# THE PROBLEM:
The whole of the data is to be returned without a single change.

[[ DATASET CONTENT, beginning ]]

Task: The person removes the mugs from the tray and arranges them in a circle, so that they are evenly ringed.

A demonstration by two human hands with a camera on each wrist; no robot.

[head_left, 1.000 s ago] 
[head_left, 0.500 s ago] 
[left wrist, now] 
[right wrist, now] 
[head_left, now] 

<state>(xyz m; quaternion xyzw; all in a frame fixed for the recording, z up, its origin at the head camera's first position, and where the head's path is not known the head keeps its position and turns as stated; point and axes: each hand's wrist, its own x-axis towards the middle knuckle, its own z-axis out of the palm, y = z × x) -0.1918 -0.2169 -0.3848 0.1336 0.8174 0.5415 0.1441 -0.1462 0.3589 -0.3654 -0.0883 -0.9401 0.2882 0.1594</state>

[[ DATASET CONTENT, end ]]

# TASK SOLUTION:
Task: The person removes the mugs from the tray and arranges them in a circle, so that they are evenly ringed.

A demonstration by two human hands with a camera on each wrist; no robot.

[head_left, 1.000 s ago] 
[head_left, 0.500 s ago] 
[left wrist, now] 
[right wrist, now] 
[head_left, now] 

<state>(xyz m; quaternion xyzw; all in a frame fixed for the recording, z up, its origin at the head camera's first position, and where the head's path is not known the head keeps its position and turns as stated; point and axes: each hand's wrist, its own x-axis towards the middle knuckle, its own z-axis out of the palm, y = z × x) -0.1918 -0.2169 -0.3848 0.1336 0.8174 0.5415 0.1441 -0.1462 0.3589 -0.3654 -0.0883 -0.9401 0.2882 0.1594</state>

The answer has been written out in full.